Excuse me, but that is one whopper of a quote. He was saying — I think: 1) He was prepared for his postseason starts and tried darn hard and has a good work ethic, so don’t get on his case. 2) But his arm felt crummy and, if truth be told, he needs another arm — like maybe he could arrange a lend-lease on Bumgarner’s arm. Sorry, that’s taken for tonight. 3) In spite of all that, he’s confident about his chances.

Right. And I’m confident I can become skipper of the Giants.

Someone asked Wainwright about a bullpen session he took the other day.

“Yeah,” he said, continuing to make semi-sense, “the positives to take away were, you know, when your arm doesn’t feel the best, you need everything else to be locked in and your delivery to be sharp. My delivery was not sharp.
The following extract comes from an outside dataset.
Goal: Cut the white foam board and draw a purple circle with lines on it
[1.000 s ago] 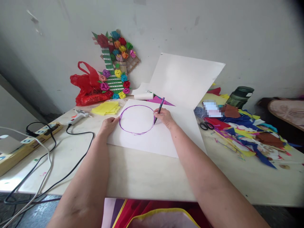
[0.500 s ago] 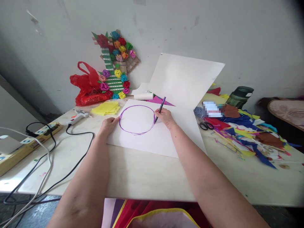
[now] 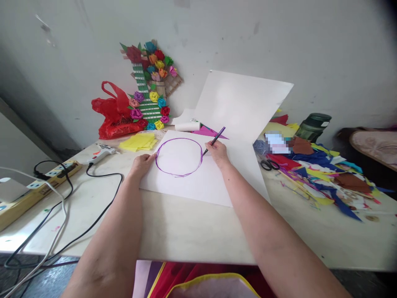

My arm didn’t feel great the last few times out.”

Translation: He has zero margin for error. He can’t put mustard — or ketchup, if your prefer — on his pitches, and if he misses his spots by a fraction of an inch, he’s dead meat.

Here are his final words: “I just have to have all my weapons out there with me, preferably. If not, I’ll grind my way through it and I’ll find a way to make it happen. But it helps when you’ve got all your weapons.”

Translation: He doesn’t have all his weapons and he feels doomed.

After the game, Matheny talked about Wainwright pitching tonight’s do-or-die game. “Nobody else we’d rather have on the mound,” Matheny said. “Adam Wainwright is going to set the tone for us.”

God help the Cardinals. Would someone contact the city morgue?